Como dice el nombre, vamos a clasificar nuestro dinero en tres grupos:
- Guárdalo: Ahorrar es mantener nuestro dinero seguro para más adelante. Ahorras para alcanzar metas específicas o para estar preparado en caso de sorpresas.
- Gastarlo: esto significa utilizar nuestro dinero para comprar cosas que queremos, como un nuevo videojuego, entradas para conciertos o incluso un coche (eventualmente).
- Compártelo: también podemos usar nuestro dinero para ayudar a otros, dándolo a personas u organizaciones que hagan una diferencia positiva en el mundo. Por ejemplo, podemos donar dinero a un banco de alimentos para que este pueda proporcionar comidas a quienes las necesitan.
Ahora, para empezar:
- Encuentra tus recipientes perfectos: encuentra tres recipientes que puedan guardar tu dinero. Podría ser un frasco, una caja decorada o algo único que despierte tu imaginación, no tengas miedo de ser creativo.

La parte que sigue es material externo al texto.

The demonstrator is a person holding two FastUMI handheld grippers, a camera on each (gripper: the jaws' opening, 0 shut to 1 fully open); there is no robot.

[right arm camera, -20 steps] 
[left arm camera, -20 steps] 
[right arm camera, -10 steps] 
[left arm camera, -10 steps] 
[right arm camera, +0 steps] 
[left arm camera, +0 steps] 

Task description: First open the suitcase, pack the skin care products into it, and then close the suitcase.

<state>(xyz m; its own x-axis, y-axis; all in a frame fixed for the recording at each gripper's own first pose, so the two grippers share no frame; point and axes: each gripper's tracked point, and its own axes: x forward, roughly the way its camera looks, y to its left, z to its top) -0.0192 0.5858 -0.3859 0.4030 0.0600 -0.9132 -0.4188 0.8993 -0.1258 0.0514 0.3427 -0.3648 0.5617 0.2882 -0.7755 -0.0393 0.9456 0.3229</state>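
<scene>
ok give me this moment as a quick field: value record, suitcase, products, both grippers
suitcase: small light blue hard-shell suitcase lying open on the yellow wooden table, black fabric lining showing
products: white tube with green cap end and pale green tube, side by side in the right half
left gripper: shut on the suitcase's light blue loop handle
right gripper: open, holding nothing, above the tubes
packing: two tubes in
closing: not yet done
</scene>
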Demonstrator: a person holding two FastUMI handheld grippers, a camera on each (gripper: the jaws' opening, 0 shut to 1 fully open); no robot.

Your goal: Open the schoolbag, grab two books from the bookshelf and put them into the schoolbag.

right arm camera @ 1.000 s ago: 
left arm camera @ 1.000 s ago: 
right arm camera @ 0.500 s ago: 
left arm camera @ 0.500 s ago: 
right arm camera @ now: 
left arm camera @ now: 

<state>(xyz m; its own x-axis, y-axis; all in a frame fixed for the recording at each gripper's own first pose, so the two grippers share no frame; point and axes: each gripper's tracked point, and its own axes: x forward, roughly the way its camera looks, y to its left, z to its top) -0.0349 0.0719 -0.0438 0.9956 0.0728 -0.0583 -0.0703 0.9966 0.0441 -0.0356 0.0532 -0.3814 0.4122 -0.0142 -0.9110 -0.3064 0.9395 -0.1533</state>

Asegúrese de etiquetar cada recipiente como "Ahorrar", "Gastar" y "Dar".
- Establezca sus metas: Piense en lo que quiere hacer con su dinero, luego haga un plan sobre cuánto le gustaría poner en cada recipiente. Esto podría verse así: "Quiero ahorrar la mitad de mi dinero cada mes", o tal vez, "Quiero reservar $20 para donar". Si necesitas ideas, pídeles a un adulto que te dé sugerencias.
- Divide tu dinero: A medida que ganes o recibas más dinero, divídelo entre tus tres contenedores. Recuerda llevar un registro de cuánto hay en cada contenedor, para que sepas tu progreso a lo largo del camino. Considera utilizar un diario o incluso escribir la cantidad en los frascos.
- Celebrar: Cuando hayas ahorrado lo suficiente para alcanzar un objetivo, ¡es hora de celebrar! Digamos que ahorraste $50 para un nuevo videojuego, y alcanzaste esa cantidad! Después de comprar el juego, date una palmadita en la espalda, alardea ante tus amigos y luego establece un nuevo objetivo y comienza el proceso de nuevo.
Con estos pasos, te convertirás en un maestro en la gestión de tu dinero. Al ahorrar, gastar sabiamente y retribuir, desarrollará valiosas habilidades financieras y marcará la diferencia en su comunidad. Entonces, ¡es hora de tomar sus contenedores, establecer sus metas y dejar que comience su viaje de dinero!